I always thought I was the problem when my Mother withheld love, called me fat, said I was dumb, criticized me endlessly about everything, and even gave up on me when trying to teach me something. I went days/weeks “grounded” in my room, left to rot and turn inward. Watch TV and read books for solace.
It’s why I blamed myself when she told me as a baby, after my adoption at one-month-old, I pulled away from her. I believed her lie that I was inconsolable and that the rift in our relationship was my fault.
I internalized this shame and thought because I wasn’t repeatedly beaten or molested, my childhood wasn’t that bad. I mean, so many have it so much worse. I learned later in therapy and doing self-help research that this comparative suffering helps us shame ourselves further.
It’s why I became deeply insecure most of my adult life, addicted to friends and lovers who also doled out crumbs like her. It’s what I knew, what was familiar, and what I was subconsciously drawn towards.
My success in the Navy was another “drug” for validation that helped me feel okay. Alcohol did the same.
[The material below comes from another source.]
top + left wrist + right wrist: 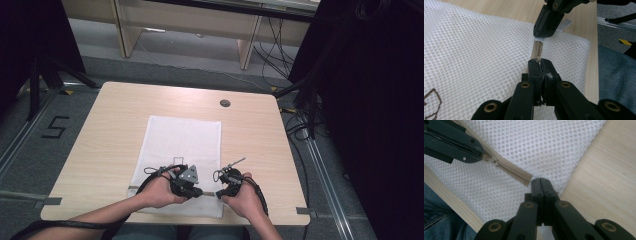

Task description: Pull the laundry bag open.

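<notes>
A white mesh bag (182, 142) lies flat on the wooden table (100, 135), with a beige zipper (539, 48) along its near edge. My left gripper (201, 192) (540, 62) is shut on the zipper at its slider, the jaws pressed together over the tape. My right gripper (219, 194) (540, 180) faces it a short way along the zipper (511, 171), shut on the bag's edge at the zipper's end. The left gripper view shows the right gripper (541, 35) beyond my jaws. The right gripper view shows the left gripper (481, 155) at upper left.
The bag (544, 142) carries a small brown drawing (432, 100) on its mesh. A round cable hole (225, 103) sits at the table's far side. The table's near edge runs just below both hands, with the person's blue trousers (439, 220) beneath it. Dark stands flank the table.
</notes>
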A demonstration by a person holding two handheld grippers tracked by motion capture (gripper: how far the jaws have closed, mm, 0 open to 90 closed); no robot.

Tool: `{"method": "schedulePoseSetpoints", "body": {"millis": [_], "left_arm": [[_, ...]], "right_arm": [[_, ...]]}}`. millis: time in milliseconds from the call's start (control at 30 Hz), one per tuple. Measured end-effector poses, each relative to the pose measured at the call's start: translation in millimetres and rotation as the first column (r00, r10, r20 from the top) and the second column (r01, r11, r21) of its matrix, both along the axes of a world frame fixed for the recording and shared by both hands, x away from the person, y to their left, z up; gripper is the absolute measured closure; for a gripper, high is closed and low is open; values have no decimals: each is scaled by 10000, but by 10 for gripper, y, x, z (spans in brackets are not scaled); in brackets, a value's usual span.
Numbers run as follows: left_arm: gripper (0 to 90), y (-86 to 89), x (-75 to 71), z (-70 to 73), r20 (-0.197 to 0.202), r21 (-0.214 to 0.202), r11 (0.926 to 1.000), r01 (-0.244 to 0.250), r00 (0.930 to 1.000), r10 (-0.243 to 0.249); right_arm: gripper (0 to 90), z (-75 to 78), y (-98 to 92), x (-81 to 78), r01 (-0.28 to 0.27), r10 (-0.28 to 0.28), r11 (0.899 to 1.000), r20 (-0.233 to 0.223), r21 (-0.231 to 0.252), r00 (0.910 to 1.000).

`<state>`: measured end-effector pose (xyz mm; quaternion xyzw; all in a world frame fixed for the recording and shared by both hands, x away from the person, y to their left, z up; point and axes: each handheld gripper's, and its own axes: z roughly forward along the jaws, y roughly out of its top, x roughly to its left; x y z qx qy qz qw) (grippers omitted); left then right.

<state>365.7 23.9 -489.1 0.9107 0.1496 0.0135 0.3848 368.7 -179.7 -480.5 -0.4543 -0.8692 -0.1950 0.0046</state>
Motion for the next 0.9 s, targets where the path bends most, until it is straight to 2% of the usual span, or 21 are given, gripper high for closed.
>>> {"method": "schedulePoseSetpoints", "body": {"millis": [133,167,567,600,633,667,900], "left_arm": [[870,14,4,4,-6,-38,10000,15,10000,-15],[870,18,13,8,121,0,9999,139,9998,-139],[870,66,-7,27,27,68,10000,-34,10000,34],[871,78,1,30,123,192,9998,53,9999,-55],[871,75,-9,23,34,66,10000,-35,10000,35],[870,80,-3,22,113,20,10000,19,9999,-19],[870,108,-11,27,-24,-26,9999,-107,9999,107]], "right_arm": [[900,1,0,1,-6,6,10000,-11,-14,10000],[900,0,-1,0,-1,1,10000,-4,-3,10000],[900,1,-4,3,95,-95,10000,-114,-4,9999],[900,1,-4,3,98,-98,10000,-114,-3,9999],[900,1,-4,3,96,-96,10000,-120,-5,9999],[900,-3,-7,6,19,-19,10000,-47,31,10000],[900,-5,-12,9,22,-21,10000,-66,47,10000]]}}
A child only knows to do whatever it takes to keep their abuser happy, and it’s why we become people pleasers. It’s why sometimes we become abusers ourselves, as we don’t understand the ramifications of generational trauma.
It’s why medication fails (it only numbs the pain) and why I believe symptoms such as anxiety, depression, and ADHD develop. It’s why some of us even become suicidal.
Treatment for those symptoms with pharmaceuticals is often insufficient if the processing and making sense of the abuse doesn't happen. If we don’t understand that it’s not our fault any of this happened.
When we don’t make sense of this childhood wound and ultimately understand nothing is wrong with us. We are not stupid. We don’t deserve to be endlessly attacked and criticized.
This lack of understanding and processing is why I developed an unhealthy relationship with alcohol. I used it to soothe this hole in my heart. I was unaware of all this because I never got adequately treated for complex PTSD.
When you are a child, you need the withholding parent for your survival, but as an adult, you can recognize when an unhealthy person is pulling you into this never-ending hamster wheel, this dance with the devil.
And guess what?
With intensive work on yourself, you can choose to get off of the on-again and off-again tornado, break free of toxic relationships, and live and love differently.
However, you must own that as an adult, you are playing into the problem.
Instead of ruminating on the pain and furthering your addiction to the trauma, you can separate emotionally from your narcissistic coworkers and bosses with polite professionalism. Employ short and respectful responses. You can display no emotional reaction to those who know your triggers and intentionally try to stoke them.
You can develop empathy for parents who mistreated you and maybe in time, even forgive them.
I’m working on that now, and I hope this helps you have the courage to do the same.
I have a long road ahead in healing, but I recently completed intensive therapy and heavy processing EMDR.
The work is now on me to integrate and internalize what my therapist and I discussed in all those weekly sessions.
Today, I already feel a weight has already been lifted. I hope this testimony will also encourage you to get help and support.